Asked by The Nerve if he plans to amend S.22 to leave the statute in, Sen. Vincent Sheheen, D-Kershaw, said he would take it up at the Senate Judiciary subcommittee’s next scheduled hearing on Thursday.
“I can’t predict (whether it will stay or go) because I haven’t discussed it with the other members, but the more openness the better as far as I’m concerned,” Sheheen said. “I’d be fine with leaving it in, and hope to have some discussions on it next week.”
As written, Section 11-11-90 of the 1976 state code directs that both the House Ways and Means and Senate Finance committees hold joint public meetings on the governor’s budget within five days after the General Assembly receives it.
In practice that has not happened in anyone’s memory, with many legislators admitting they weren’t even aware of it until The Nerve first reported on the little-known code in 2011.
In the time since, lawmakers apparently have taken notice; and the result is that crammed deep in the roughly 100-page S.C. Restructuring Act of 2013 (S.22) is a single sentence that reads, “Section 11-11-90 of the 1976 Code is repealed effective July 1, 2013.”
For governmental watchdogs such as Ashley Landess, president of the South Carolina Policy Council (the parent organization of The Nerve), repealing a law that’s been ignored by the Legislature for decades is not a solution to the problem, especially when the law was intended to allow citizens more say-so over how their tax money is spent.
“There is a practical reason for that law, and it is more public input into the state budget process,” Landess testified Thursday to the subcommittee comprised of Sheheen and Sens. Shane Massey, R-Edgefield; Tom Young, R-Aiken; and Greg Gregory, R-Lancaster. “The governor ought to write the state budget initially.
“The governor ought to outline spending priorities; the governor was elected statewide to do just that. Does it really make sense for legislative leaders who are not elected statewide to be determining (initial) statewide (spending) priorities? That’s not what they were sent to Columbia to do. The fact that some legislators don’t think (the law is) constitutional or don’t believe it’s practical or believe they’re addressing it other ways, none of that matters.
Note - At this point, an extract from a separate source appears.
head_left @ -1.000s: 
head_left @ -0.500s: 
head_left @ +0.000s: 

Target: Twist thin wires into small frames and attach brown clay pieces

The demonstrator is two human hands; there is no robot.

It is state law.
“And frankly, you all know this and I think you wouldn’t disagree, it’s really not up to you to determine if a law is constitutional, nor is it up to you to decide if you want to follow it. The law is the law, and it has been ignored.”
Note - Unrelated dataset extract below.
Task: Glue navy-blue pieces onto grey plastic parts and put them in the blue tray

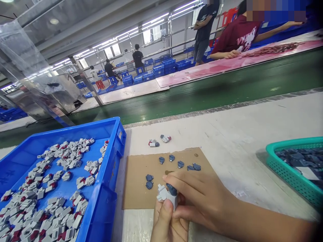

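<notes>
My left hand [169, 223] comes up from the bottom edge, its thumb and fingers closed round a white plastic part [165, 195] with blocky tabs. Coming from the right, my right hand [202, 195] pinches a small dark blue plastic piece [171, 189] against the top of that part. Whether the two are joined cannot be seen. Under and beyond the hands lies a brown cardboard sheet [141, 200]. Several loose dark blue pieces [180, 164] are spread over it. Two white parts with dark red and blue bits, one of them a small assembly [153, 143], lie behind the cardboard.
On the left a blue bin [101, 201] contains many white and dark red parts [50, 201]. A green basket [272, 158] of dark blue pieces stands at right. Beyond runs a green conveyor belt [202, 87]; across it a person in a maroon shirt [234, 37] sits at a pink surface.
</notes>
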Demonstrator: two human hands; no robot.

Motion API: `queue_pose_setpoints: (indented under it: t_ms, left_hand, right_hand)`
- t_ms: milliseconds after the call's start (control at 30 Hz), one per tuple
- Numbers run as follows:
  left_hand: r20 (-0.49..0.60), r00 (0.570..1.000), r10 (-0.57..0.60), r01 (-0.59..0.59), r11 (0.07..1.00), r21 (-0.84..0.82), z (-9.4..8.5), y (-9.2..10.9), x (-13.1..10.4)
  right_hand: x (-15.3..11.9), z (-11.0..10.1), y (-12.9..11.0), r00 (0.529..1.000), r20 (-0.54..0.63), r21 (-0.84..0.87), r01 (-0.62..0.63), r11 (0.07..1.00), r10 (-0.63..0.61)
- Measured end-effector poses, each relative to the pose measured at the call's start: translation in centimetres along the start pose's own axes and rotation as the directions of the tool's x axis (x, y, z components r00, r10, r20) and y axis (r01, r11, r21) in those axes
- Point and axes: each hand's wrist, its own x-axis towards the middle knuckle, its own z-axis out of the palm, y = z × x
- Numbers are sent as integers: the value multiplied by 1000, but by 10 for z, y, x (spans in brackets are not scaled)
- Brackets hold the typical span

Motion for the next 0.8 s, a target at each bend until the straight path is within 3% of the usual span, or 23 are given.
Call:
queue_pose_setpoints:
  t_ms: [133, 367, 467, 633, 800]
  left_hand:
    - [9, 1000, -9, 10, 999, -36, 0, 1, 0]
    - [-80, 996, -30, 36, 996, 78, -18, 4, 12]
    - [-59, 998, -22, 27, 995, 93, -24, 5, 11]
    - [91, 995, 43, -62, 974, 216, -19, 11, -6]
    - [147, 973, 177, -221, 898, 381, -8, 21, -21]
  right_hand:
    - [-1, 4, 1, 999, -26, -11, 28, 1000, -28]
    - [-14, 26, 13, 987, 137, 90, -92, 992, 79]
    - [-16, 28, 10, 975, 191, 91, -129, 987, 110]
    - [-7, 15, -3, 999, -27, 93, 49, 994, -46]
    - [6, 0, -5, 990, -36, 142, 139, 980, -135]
Responding to Landess’ testimony, Sheheen said he’s willing to amend S.22, of which he and Sens. Massey and Larry Martin, R-Pickens, are sponsors, to keep the law on the books rather than repealing it.
“I’m fine with that statute,” Sheheen said at the hearing. “We can leave that statute if that causes a lot of concern for people because it doesn’t bother me one bit.”
Holding joint public hearings on the governor’s budget is part of the Policy Council’s eight-point reform agenda, which was released in May.
On the legal side, Sen. Tom Davis, R-Beaufort, sent a request to the S.C. Attorney General’s Office before Christmas for a formal opinion on whether the House and Senate had been breaking the law by failing to hold the joint hearings.
As of Monday, the request was still being worked on, with no timetable available for its completion, according to Mark Powell, spokesman for Attorney General Alan Wilson.